Lula iniciou sua fala afirmando que o "Brasil votou para mudar" e que "a esperança venceu o medo" e de caracterizar o PT como um "partido de esquerda", Lula disse que "não há solução milagrosa para tamanha dívida social".
Intitulado "Compromisso com a Mudança", o pronunciamento mesclou mensagens esperançosas - "sinto que um novo Brasil está nascendo" e "não vou decepcionar o povo brasileiro" - com alertas. Disse que nada se resolve com "passes de mágica" e rejeitou rupturas bruscas.
O oposicionista eleito saudou o comportamento "equilibrado" durante as eleições do presidente Fernando Henrique Cardoso e da Justiça Eleitoral.

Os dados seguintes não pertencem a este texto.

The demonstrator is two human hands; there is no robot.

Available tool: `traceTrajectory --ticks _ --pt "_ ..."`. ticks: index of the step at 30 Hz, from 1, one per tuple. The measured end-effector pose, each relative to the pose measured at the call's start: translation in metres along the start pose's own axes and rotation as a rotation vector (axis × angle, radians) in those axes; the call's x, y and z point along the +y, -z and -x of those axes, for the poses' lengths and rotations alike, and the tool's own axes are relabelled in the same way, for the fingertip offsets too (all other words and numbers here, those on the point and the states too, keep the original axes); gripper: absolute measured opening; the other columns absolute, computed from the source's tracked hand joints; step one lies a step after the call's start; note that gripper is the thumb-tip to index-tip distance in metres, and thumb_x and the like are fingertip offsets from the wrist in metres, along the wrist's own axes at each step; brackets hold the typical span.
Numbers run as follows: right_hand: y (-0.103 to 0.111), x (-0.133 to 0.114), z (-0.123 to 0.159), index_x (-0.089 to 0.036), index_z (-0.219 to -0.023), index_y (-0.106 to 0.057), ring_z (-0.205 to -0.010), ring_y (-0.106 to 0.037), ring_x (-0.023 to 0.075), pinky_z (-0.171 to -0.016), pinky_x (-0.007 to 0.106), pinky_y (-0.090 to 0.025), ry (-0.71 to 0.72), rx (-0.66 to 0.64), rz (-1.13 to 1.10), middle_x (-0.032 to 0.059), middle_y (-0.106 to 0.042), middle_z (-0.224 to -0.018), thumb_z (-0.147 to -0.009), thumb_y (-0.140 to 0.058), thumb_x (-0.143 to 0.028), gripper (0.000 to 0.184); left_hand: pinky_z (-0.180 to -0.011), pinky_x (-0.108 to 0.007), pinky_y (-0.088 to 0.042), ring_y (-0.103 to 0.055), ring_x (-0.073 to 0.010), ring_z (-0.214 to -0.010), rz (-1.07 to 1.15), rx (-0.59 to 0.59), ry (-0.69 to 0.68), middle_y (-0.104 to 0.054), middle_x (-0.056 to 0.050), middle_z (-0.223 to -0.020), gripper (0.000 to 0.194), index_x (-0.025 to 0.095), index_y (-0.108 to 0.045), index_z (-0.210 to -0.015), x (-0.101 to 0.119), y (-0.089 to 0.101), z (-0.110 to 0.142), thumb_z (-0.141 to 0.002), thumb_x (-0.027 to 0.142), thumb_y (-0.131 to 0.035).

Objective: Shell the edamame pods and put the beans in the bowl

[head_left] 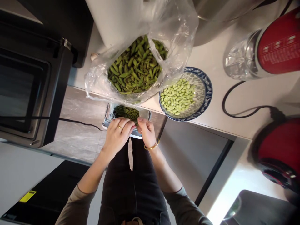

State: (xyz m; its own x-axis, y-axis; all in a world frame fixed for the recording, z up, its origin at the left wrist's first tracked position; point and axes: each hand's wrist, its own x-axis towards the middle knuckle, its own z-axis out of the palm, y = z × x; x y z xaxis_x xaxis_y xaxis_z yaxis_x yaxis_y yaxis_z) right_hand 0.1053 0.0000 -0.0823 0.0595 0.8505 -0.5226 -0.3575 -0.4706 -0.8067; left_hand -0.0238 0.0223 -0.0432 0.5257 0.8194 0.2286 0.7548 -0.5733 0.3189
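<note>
My left hand (118, 132) and my right hand (147, 132) meet fingertip to fingertip, both closed in a pinch. Between them is a green edamame pod, mostly hidden by the fingers. Just below the hands stands a bin (147, 115) on the floor side of the counter, holding a heap of dark green pods or shells (126, 113). A clear plastic bag (97, 82) full of edamame pods (136, 67) rests at the counter edge. To its right, a blue-rimmed plate (207, 89) carries shelled pale green beans (178, 97).
A black oven (30, 90) stands at the left, with a thin cord (77, 122) running toward the bin. On the right are a red-labelled bottle (269, 47), a black cable (223, 103) and a red appliance (278, 150). The counter edge passes in front of me.
</note>
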Motion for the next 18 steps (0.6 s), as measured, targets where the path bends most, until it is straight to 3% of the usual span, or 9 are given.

O texto do pronunciamento era curto -três páginas, com 1.939 palavras- e foi escrito anteontem em conjunto pelos coordenadores da campanha petista, liderados pelo presidente nacional da legenda, José Dirceu, e revisto pelo presidente eleito pouco antes da hora marcada para sua leitura.
Lula iniciou sua fala com uma hora e 40 minutos de atraso, no hotel Intercontinental, nos Jardins, região nobre de São Paulo.
Descontraído, antes de iniciar seu discurso, Lula lembrou de que precisaria de usar óculos para lê-lo, mas que não o faria em razão dos fotógrafos. Em um dos momentos mais críticos do texto, em que falava da "dura travessia" que será seu governo e defendia o "combate implacável ao narcotráfico", interrompeu a leitura e fez gracejos: "O protocolo não colocou água no meu copo", disse, provocando risos. "Não preciso ser tão sério assim", comentou.
Lula citou num mesmo parágrafo de seu pronunciamento a Bíblia e o escritor russo Fiodor M. Dostoiévski (1821-1881) ao falar da obra de companheiros petistas mortos: "É fonte de inspiração para nós que seguimos travando o bom combate. O combate em favor dos excluídos e dos discriminados. O combate em favor dos desamparados, dos humilhados e dos ofendidos".
O "bom combate" é uma expressão da "Primeira Epístola a Timóteo" e "Humilhados e Ofendidos" é o título de uma obra de Dostoiévski que tem como fundo a desagregação social e econômica da Rússia no final do século 19.
Concluiu com celebração àqueles que dividiram com ele o que chamou de "momentos difíceis" do passado: "Todos aqueles que não desertaram do nosso sonho".